O primeiro e claro sinal da divisão dos opositores sírios era dado pelas trocas da liderança do CNS. Abdulbaset Sieda e Burhan Ghalion foram os dois primeiros líderes a ocupar a presidência do Conselho, mas abdicaram após pressões internas, criticados por não serem plenos representantes dos opositores. Atualmente, o órgão é presidido por George Sabra, um esquerdista cristão e antigo opositor de Assad.
Essa mudanças surgidas dentro do CNS alteraram em variados graus suas fileira de aliados e suas relações com os outros órgãos de oposição. Em parte essas dissidências são consequência da discordância dos objetivos do Conselho, que deseja o fim da era Assad e se nega a dialogar com os atuais governistas.
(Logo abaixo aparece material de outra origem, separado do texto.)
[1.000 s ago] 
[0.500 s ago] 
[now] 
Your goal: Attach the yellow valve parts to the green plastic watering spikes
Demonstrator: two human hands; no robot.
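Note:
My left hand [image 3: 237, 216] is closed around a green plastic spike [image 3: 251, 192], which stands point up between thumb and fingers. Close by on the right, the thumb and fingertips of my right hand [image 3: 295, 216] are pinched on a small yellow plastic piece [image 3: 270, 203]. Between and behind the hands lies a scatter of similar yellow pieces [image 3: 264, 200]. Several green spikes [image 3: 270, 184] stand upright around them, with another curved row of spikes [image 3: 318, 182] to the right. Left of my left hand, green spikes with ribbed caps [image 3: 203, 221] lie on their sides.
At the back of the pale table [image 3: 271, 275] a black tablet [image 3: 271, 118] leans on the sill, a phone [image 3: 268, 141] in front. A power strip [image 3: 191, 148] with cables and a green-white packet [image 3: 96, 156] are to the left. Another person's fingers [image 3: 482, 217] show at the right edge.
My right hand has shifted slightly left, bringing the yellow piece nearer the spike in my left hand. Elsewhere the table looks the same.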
Isso foi explicitado pelo Comitê de Coordenação Nacional (CCN), formado ainda em setembro de 2011 após a união de partidos esquerdistas, de curdos e de jovens ativistas. A principal marca do CCN, liderado por Hussein Andul Azim, é a oposição à violência do conflito, o que os afasta do CNS. Qadri Jamil, um dos seus membros, criticou as metas do Conselho: “O slogan ‘derrubar o regime’ não é prático, não é realista, e é inútil”.
Coalizão Nacional para as Forças Revolucionárias e Opositoras
De fato, a postura predominantemente intransigente dos líderes do CNS e do governo de Assad fez da Primavera síria, que se anunciava nos seus primórdios como protestos pacíficos, uma sangrenta guerra civil que já consumiu mais de 70 mil vidas. A média de mortos mostra que a violência do conflito cresce à medida que o tempo passa, testando os limites do governo, que é militarmente superior, e da oposição, que expandiu seu braço armado para além do ELS com o parcialmente dissidente Conselho Militar Supremo (CMS).
Assim, cada vez mais desgastada, desacreditada e dividida ao longo do segundo ano de guerra, a oposição síria tentou, em novembro de 2012, um novo movimento de união com a formação da Coalizão Nacional para as Forças Revolucionárias e Opositoras (CNFRO). Trata-se do último e mais ambicioso experimento em busca da unificação e que, na teoria, abraça a maioria das organizações e grupos políticos mobilizados do lado opositor.
A curta vida do CNFRO, todavia, já tem a marca da dissidência. Seu primeiro presidente, Muaz al-Khatib, renunciou após alguns meses de cargo. O grupo chegou a se reunir em Istanbul para eleger Ghassan Hitto “premiê para as zonas controladas” na Síria, mas a votação foi parcialmente boicotada, minando a legitimidade do líder. Recentemente, Sabra – o terceiro e atual presidente do CNS – foi eleito sucessor de al-Khatib, num gesto simbólico de união entre o Conselho e a Coalizão.
Internacionalmente, por fim, alguns países ocidentais como Reino Unido e França assumiram a posição polêmica de reconhecer a oposição tal qual representada no CNS ou no CNFRO como representante legítimo do povo sírio. A Liga Árabe, principal órgão supranacional do mundo islâmico, tomou uma decisão similar ao dar aos opositores o assento pertencente à Síria.
Em meio à fragmentação crescente da oposição, cresceram também os boatos e as acusações, por parte do governo de Assad, de que a Al-Qaeda reforça as fileiras rebeldes dos sírios. Esses rumores ganharam força quando, em abril de 2013, a frente Al-Nusra – atuante na guerra contra Assad – jurou lealdade ao grupo terrorista. Não se trata de uma fusão com os terroristas – a oposição síria segue, como um todo, sem relações com a Al-Qaeda – mas a notícia da presença de terroristas nas linhas rebeldes é mais um elemento que aponta para a diversidade dos opositores – e da dificuldade de que venham a obter uma unidade.
Com informações das agências internacionais.